Age has become an undertone in the race as well, with the 53-year-old Gov. Carper calling for voters to look to the future, while the 79-year-old Sen. Roth is banking on his experience and clout in the Senate to keep him in office.

In February, Mr. Carper held an 11-point lead in opinion polls, but that lead diminished quickly.

Mr. Pika attributes that drop in part to the governor’s education plans. In addition to approving the educator- accountability measure this past summer, the state legislature rolled back implementation of a plan Mr. Carper had backed to link student scores on state assessments to so-called high stakes for students. Many state residents feared that too many students would have to attend summer school, be held back a grade, or not receive a high school diploma under that program.

A Sept. 20 poll of 335 likely voters by the University of Delaware showed Mr. Carper barely ahead, 46 percent to 43 percent; the margin of error was 5 percentage points. Another survey that same day by the university showed both candidates with exceptionally high job-approval ratings of roughly 75 percent.

Despite his low-key style, Mr. Roth has become an institution in this state, where he often appears with his two pet St. Bernard dogs. In the Senate, he brings home the bacon through funding for environmental, defense, and other projects for the state.

In 1997, Sen. Roth pushed through a major tax-relief package that included significant higher education incentives. His list of K-12 achievements is quite short, though, in part because Sen. Roth believes education decisions should be a local priority, his campaign manager, Jo Anne Barnhart said. “What he’s done really sits well with his philosophy about where federal education decisionmaking should be made,” she said.

Still, Mr. Roth often visits schools and reads to students, she said, and when he does so, “he’s genuinely interested in the kids—it’s not a photo op.”

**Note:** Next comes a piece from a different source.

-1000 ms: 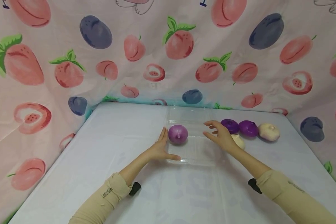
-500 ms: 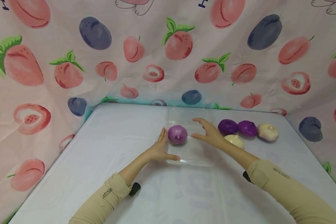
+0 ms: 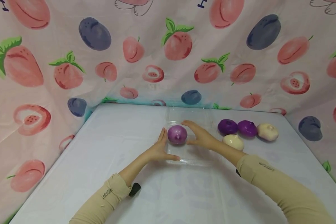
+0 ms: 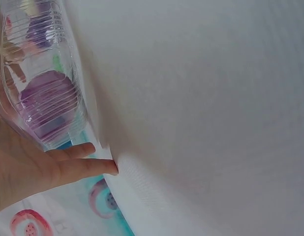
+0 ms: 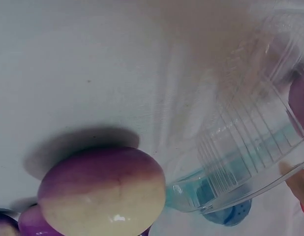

Gov. Carper believes that’s not enough.

“In Washington, Senator Roth’s record suggests a benign neglect in education,” Mr. Carper argued. As a governor-turned-senator, he said, he would respect the state’s role and push for more flexibility, and funding, for federal programs.

Heading into the crucial final weeks of the campaign, Delaware residents are seeing a deluge of advertisements from business groups in favor of Sen. Roth, and Gov. Carper is running ads criticizing his opponent’s education record. That’s struck a new tone in this state of 700,000 people, which tends to favor neighborly politicians.

“We tend to be very polite and gentlemanly here in Delaware,” Mr. Pika said. “Now, the tone is much sharper than in previous races.”